What to produce:
From the listing below, give again exactly the lines from the line with "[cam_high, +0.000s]" to the line with "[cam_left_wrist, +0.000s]", ends included, without any pictures.

Data excerpt:
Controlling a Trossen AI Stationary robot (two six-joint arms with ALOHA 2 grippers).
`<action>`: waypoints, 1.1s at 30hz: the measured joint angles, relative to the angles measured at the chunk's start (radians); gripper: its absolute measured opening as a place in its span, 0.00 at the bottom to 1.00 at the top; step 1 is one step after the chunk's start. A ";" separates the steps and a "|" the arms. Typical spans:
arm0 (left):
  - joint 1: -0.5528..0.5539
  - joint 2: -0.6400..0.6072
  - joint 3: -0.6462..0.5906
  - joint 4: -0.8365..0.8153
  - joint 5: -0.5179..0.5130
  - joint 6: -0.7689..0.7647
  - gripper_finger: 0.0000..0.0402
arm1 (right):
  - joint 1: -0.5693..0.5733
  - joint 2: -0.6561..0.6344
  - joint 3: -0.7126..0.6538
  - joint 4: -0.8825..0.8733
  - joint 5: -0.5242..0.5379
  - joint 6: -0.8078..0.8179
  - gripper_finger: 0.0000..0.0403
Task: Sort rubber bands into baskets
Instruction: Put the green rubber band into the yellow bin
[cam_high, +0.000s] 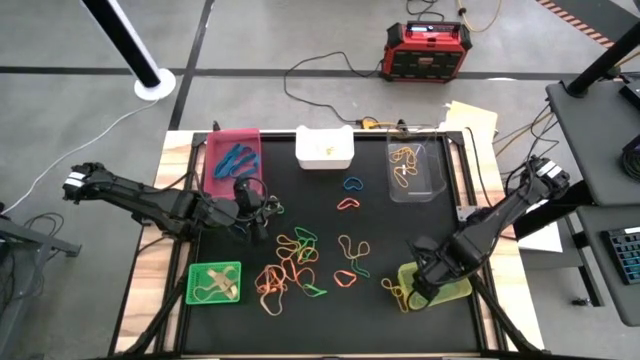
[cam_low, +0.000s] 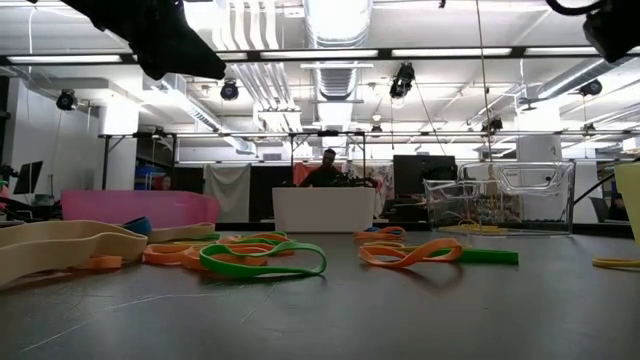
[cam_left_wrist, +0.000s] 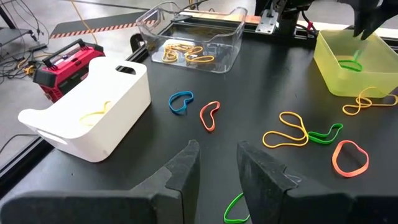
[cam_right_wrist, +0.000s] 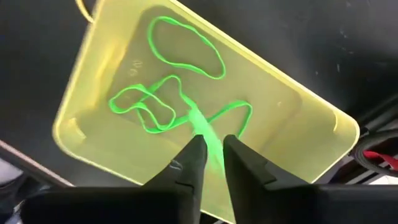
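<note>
My right gripper (cam_right_wrist: 211, 142) is over the translucent yellow-green basket (cam_high: 447, 290) at the table's near right and is shut on a green rubber band (cam_right_wrist: 155, 106). Another green band (cam_right_wrist: 186, 46) lies on the basket's floor. My left gripper (cam_left_wrist: 216, 152) hovers open and empty near the pink basket (cam_high: 233, 155), above the table's left middle (cam_high: 258, 212). Several loose orange, green, blue and yellow bands (cam_high: 295, 265) lie flat on the black mat. The white basket (cam_high: 325, 147), the clear basket (cam_high: 415, 167) and the bright green basket (cam_high: 215, 282) each hold bands. My right gripper pinches a short stretch of the green band (cam_right_wrist: 205, 130) between its two fingertips, from above, pointing down into the yellow-green basket. The rest of the band spreads in loops (cam_right_wrist: 140, 102) below the fingers. I cannot tell whether the loops rest on the basket's floor.
A red-and-black box (cam_high: 428, 50) and cables lie on the floor beyond the table's far edge. A person shows far off in the low view (cam_low: 328, 168). Loose blue and orange bands (cam_left_wrist: 193, 107) lie between the white and clear baskets.
</note>
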 joint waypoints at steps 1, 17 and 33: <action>0.000 0.000 0.000 0.000 0.000 0.000 0.23 | 0.000 0.001 -0.004 0.000 0.000 0.002 0.17; -0.002 0.074 0.000 0.069 0.235 0.008 0.23 | -0.003 0.000 0.021 0.341 0.783 -0.531 0.41; 0.000 0.417 0.010 0.129 0.304 0.064 0.23 | -0.145 0.000 -0.191 1.048 0.784 -1.121 0.41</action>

Your response:
[cam_high, +0.000s] 
[cam_low, +0.000s] 
[cam_left_wrist, +0.000s] 

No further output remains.